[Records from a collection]
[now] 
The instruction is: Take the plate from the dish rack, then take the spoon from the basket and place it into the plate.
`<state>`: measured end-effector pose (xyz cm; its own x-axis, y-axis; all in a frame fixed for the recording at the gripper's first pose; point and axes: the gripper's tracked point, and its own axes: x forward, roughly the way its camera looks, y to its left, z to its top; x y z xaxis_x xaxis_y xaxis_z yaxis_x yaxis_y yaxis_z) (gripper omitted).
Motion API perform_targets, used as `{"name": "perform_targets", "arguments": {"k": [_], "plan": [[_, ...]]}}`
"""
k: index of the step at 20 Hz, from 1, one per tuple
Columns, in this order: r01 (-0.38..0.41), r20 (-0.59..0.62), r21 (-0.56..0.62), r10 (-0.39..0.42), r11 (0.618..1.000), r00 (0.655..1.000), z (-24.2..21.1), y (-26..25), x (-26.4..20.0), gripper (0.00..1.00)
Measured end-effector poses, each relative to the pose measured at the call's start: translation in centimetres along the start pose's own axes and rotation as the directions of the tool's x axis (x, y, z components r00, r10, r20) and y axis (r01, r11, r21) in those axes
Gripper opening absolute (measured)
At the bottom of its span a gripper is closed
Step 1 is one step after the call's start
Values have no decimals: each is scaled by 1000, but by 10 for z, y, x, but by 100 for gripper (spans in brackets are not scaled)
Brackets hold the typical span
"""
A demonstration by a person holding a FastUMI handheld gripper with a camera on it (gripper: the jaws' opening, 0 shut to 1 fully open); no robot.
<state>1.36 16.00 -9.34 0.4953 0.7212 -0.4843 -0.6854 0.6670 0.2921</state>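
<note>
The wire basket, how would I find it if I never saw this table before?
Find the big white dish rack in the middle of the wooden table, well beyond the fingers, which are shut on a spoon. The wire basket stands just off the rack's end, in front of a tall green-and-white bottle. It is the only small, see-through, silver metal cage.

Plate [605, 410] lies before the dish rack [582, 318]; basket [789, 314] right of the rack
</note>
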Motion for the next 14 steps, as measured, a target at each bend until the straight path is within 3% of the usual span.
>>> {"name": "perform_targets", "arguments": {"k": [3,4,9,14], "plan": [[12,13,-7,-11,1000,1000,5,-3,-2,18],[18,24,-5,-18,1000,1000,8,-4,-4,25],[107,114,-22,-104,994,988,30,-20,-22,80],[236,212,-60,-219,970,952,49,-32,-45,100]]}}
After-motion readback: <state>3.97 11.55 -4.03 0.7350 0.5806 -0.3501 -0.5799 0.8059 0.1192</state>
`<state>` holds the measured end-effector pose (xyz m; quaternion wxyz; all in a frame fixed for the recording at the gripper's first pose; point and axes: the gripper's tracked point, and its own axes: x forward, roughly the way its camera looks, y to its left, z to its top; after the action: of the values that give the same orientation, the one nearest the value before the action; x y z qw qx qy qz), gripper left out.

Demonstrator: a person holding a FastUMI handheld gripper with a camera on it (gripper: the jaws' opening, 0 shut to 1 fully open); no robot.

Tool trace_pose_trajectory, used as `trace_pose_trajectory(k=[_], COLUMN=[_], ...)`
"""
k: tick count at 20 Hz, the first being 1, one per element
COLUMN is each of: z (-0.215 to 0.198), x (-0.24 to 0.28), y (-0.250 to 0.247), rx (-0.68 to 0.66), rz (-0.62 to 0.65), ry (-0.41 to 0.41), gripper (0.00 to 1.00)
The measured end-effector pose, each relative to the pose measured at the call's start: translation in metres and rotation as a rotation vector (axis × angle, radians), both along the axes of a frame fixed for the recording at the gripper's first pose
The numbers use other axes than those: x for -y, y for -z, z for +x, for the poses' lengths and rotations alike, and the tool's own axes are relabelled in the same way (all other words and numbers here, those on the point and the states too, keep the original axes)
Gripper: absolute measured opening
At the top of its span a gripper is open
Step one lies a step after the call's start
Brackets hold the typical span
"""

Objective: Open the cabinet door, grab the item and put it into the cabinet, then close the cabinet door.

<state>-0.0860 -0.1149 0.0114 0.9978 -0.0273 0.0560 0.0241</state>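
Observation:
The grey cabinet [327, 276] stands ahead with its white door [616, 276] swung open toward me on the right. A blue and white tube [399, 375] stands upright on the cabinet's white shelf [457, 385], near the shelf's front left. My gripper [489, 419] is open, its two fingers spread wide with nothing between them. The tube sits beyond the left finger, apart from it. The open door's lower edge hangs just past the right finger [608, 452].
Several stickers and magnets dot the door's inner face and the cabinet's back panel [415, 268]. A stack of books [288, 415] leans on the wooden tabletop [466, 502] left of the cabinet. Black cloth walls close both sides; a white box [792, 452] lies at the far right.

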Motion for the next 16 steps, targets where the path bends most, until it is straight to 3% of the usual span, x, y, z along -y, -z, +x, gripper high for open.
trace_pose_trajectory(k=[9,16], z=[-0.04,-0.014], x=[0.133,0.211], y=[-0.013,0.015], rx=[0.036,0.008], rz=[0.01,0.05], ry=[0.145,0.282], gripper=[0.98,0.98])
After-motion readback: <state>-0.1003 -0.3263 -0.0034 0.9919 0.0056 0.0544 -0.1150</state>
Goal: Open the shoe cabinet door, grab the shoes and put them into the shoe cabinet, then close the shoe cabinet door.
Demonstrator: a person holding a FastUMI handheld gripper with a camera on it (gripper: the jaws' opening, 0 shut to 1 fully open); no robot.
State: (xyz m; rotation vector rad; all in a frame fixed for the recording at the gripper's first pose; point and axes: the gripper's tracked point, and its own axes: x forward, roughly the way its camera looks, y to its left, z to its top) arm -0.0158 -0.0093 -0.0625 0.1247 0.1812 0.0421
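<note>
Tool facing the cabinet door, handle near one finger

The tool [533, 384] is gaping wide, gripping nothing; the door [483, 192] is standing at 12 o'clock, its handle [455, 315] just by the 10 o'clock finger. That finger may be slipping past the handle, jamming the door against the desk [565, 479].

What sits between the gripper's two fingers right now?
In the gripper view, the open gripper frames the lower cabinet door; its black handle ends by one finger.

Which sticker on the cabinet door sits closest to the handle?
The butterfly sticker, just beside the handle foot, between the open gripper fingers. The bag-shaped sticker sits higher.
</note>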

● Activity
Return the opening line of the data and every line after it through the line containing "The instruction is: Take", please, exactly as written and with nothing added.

● Answer to this problem
[now] 
The instruction is: Take the plate from the dish rack, then take the spoon from the basket and place it into the plate.

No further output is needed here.